**Aim of the task:** The required output is the exact run of lines in the listing below from the line holding "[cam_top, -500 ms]" through the line holding "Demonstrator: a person", with no pictures.

=-=-=-=-=

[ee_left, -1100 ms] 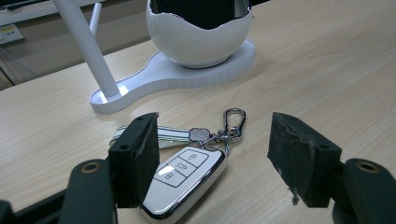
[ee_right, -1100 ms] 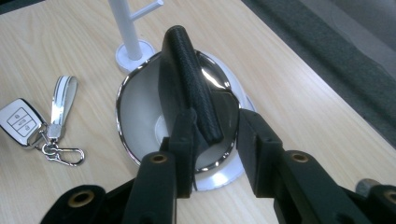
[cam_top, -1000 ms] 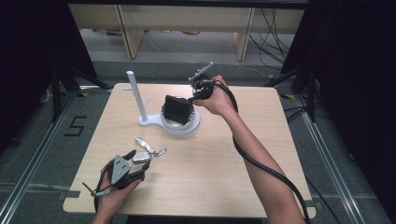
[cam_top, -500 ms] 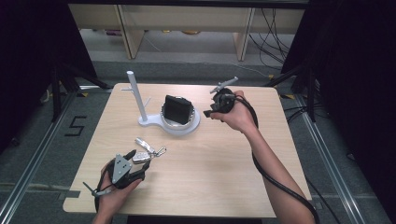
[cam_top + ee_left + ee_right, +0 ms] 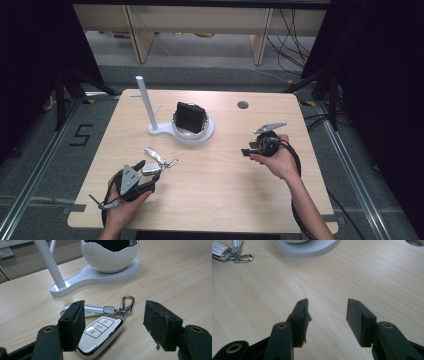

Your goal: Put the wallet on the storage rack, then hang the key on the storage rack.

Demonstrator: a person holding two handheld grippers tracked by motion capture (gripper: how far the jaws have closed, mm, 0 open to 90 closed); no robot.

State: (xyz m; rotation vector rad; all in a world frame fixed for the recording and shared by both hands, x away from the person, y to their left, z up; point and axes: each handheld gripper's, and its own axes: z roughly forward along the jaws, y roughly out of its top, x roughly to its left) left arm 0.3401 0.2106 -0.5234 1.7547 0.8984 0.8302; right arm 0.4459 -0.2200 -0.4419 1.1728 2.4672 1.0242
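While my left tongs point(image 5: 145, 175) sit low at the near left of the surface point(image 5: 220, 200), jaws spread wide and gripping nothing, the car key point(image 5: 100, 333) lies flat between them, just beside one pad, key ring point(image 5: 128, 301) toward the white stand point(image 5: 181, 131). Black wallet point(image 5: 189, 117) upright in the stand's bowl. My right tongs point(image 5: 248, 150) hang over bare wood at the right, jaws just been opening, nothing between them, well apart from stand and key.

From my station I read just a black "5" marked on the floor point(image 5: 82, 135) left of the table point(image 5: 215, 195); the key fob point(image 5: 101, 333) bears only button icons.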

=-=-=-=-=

**Task answer:**
[cam_top, -500 ms] 
[cam_top + ee_left + ee_right, +0 ms] 

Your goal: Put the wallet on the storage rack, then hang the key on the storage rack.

Demonstrator: a person holding two handheld grippers tracked by motion capture (gripper: how far the jaws have closed, mm, 0 open to 90 closed); no robot.

What was produced is the complete output.